Tongan/Transducer
Contents
Notes
Non Passing Tests
- Verb tenses
- Past
- Present
- Future
- Imperative
- Pluralization
- Plural Noun Markers
- Irregular Noun Pluralization
- Adjectivizer Suffix
- Articles
These tests do not pass currently because I have not implemented their respective lexicon classes yet.
Evaluation
Initial aq-cov test
Coverage: 12.15%
Top unknown words in the corpus:
Word | Word Count |
---|---|
e | 76 |
he | 70 |
naʻe | 47 |
ʻae | 47 |
pea | 44 |
ʻi | 43 |
Pea | 33 |
ʻOtua | 32 |
p | 30 |
ʻe | 25 |
ki | 22 |
ʻoku | 19 |
hono | 19 |
ʻoe | 17 |
ʻo | 17 |
ngaahi | 17 |
kuo | 16 |
ai | 14 |
meʻa | 14 |
Analysis of certain unknown words
e<adj><def>: e
he<adj><sdef>: he
ngaahi<cl><pl>: ngaahi
pea<n><sg>: pea
Current Evaluation
After defining the noun pea<n>:pea (English gloss is either bear, pear, or and), coverage increased from 12.15% to 17.29%.

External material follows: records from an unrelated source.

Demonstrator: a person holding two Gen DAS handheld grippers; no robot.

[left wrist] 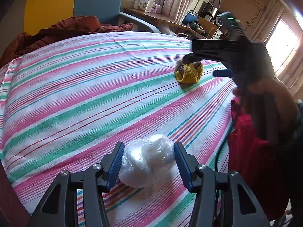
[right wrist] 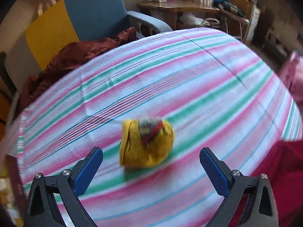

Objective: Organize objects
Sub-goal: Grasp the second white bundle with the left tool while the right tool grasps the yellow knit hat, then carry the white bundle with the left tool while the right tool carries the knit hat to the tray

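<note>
A crumpled clear plastic bag with white filling rests on the striped bedsheet. My left gripper has a blue pad against each side of it. A yellow knitted pouch, with red and grey items showing in its mouth, lies on the sheet. My right gripper hovers over it, jaws wide apart and touching nothing; this view is blurred. In the left wrist view, the right gripper hangs just above the yellow pouch, held by a person's hand.
A rust-brown jacket lies at the bed's far left by a blue and yellow chair. Red cloth covers the bed's right edge. A wooden desk with boxes stands behind, and pink fabric is at the right.
</note>
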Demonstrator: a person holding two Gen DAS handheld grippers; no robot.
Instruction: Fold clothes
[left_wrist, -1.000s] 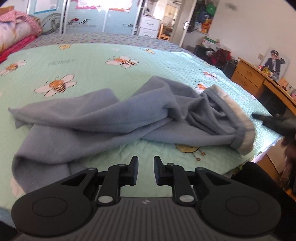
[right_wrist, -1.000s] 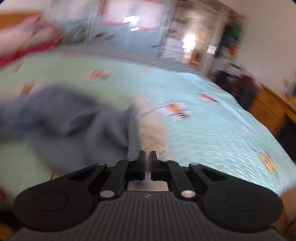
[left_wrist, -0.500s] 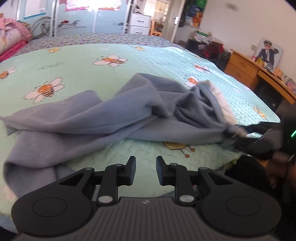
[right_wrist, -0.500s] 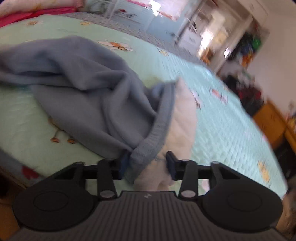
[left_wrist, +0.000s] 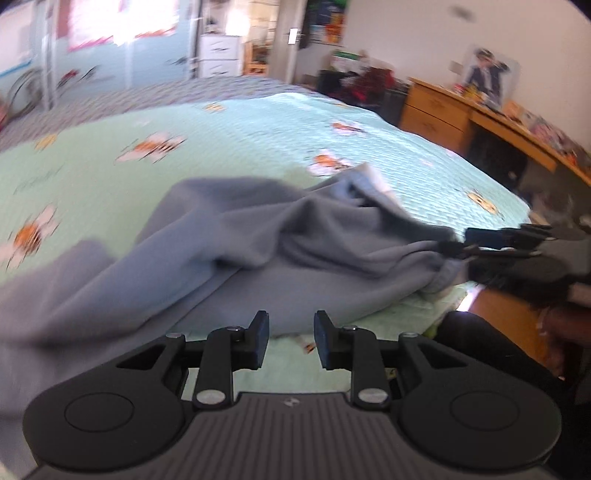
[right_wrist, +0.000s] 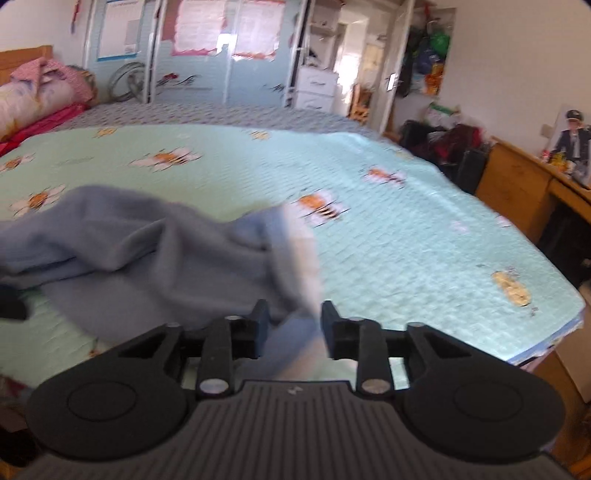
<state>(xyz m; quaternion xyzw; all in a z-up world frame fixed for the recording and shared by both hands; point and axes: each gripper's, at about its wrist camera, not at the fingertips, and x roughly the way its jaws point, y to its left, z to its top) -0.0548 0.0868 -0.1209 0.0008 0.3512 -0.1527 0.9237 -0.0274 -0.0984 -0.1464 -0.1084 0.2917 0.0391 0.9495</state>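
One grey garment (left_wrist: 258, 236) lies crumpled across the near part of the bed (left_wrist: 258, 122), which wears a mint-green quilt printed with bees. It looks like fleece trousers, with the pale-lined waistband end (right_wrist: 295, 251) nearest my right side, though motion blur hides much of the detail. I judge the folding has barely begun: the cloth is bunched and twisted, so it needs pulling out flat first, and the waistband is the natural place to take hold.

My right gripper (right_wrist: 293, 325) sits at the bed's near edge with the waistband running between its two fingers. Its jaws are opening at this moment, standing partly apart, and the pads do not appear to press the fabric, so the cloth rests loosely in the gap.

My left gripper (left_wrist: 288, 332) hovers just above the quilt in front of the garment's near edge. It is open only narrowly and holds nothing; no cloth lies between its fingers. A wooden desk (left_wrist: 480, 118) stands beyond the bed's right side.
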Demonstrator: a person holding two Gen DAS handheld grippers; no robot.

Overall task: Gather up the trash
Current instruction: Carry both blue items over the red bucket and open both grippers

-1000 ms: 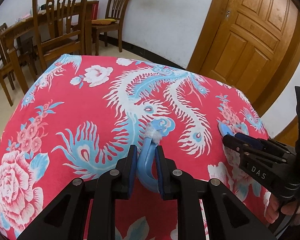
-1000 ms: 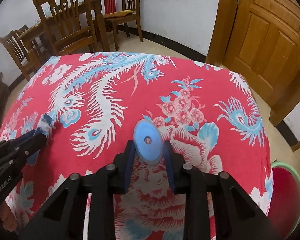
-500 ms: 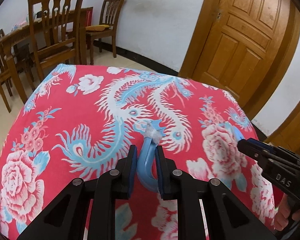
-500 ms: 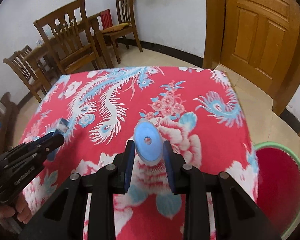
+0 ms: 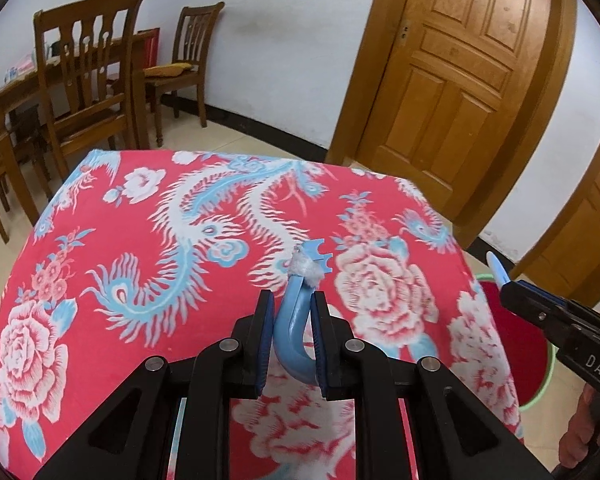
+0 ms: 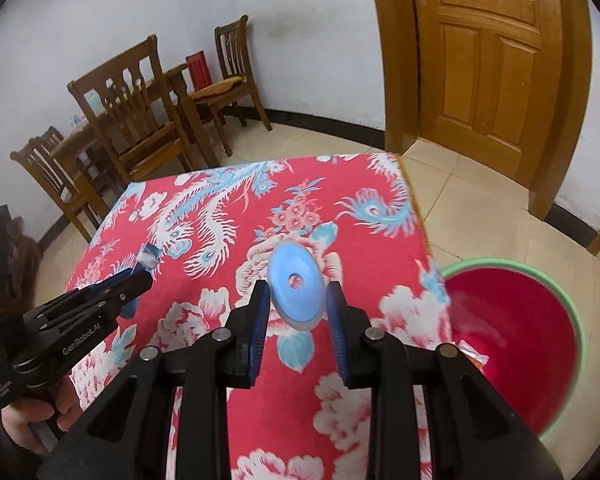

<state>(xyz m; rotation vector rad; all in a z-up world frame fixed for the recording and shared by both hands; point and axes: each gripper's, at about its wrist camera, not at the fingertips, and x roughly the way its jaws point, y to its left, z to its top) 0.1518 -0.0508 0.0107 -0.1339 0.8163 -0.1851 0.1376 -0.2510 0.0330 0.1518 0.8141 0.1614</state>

Current number of stems in my transducer is 75.
Current top unknown words
Now the top unknown words are as follows:
Word | Word Count |
---|---|
e | 76 |
he | 70 |
naʻe | 47 |
ʻae | 47 |
pea | 44 |
ʻi | 43 |
Pea | 33 |
ʻOtua | 32 |
p | 30 |
ʻe | 25 |
ki | 22 |
ʻoku | 19 |
hono | 19 |
ʻoe | 17 |
ʻo | 17 |
ngaahi | 17 |
kuo | 16 |
ai | 14 |
vai | 13 |
ʻaho | 12 |
yaml Test Files
yaml tests | tests passing (passing tests/total tests) |
---|---|
ton.yaml | 75/146 |
commonwords.yaml | 1/20 |
Generator Evaluation
initial evaluation of morphological generation
Tests | tests passing (passing tests/total tests) |
---|---|
ton.yaml | 75/146 (51%) |
Coverage | 17.72% |
Generational Tests | tests passing (passing tests/total tests) |
---|---|
ton.yaml | 75/147 (51%) |
final evaluation of morphological generation
Notes: Tongan's morphology does not feature much affix morphology. There are a limited number of suffixes and prefixes, and they only surface in certain words. Instead, Tongan relies heavily on "markers", such as tense markers (auxiliary verbs) and plural markers (plural classifiers), that appear before a given noun or verb. So most of the work I did for this morphological transducer involved direct mappings for all words. This also means there were no twol tests that I could do. The number of total tests have also changed since the first evaluation of the morphological generator, because a number of my tests were formatted incorrectly. They were formatted as entire phrases and sentences, which this software cannot analyze. So I removed these tests, and added additional possessive pronouns because there were many I had not included in the lexicon yet. I have 85% of my tests passing. I began working on a twol rule - when a noun is preceded by a definite article (he or e), stress falls on the ultimate syllable of that noun, or the last letter which is always a vowel. The issue I found with this rule, is that the accent marker (á) , is not always included across the orthographies of Tongan. In fact, after cross referencing this information in my corpus, I could not find an instance of this rule taking affect. This may be because only semi-definite articles were used, which also take the form he or e. Therefore the number of working twol rules as of now is 0, although I hope to finish it as well as prove that it is necessary to have this rule in place soon.
Tests | tests passing (passing tests/total tests) |
---|---|
ton.yaml | 122/142 (51%) |
Coverage | 11.75% *(a little unsure as to why the coverage is less than earlier) |
Generational Tests | tests passing (passing tests/total tests) |
---|---|
ton.yaml | 75/147 (51%) |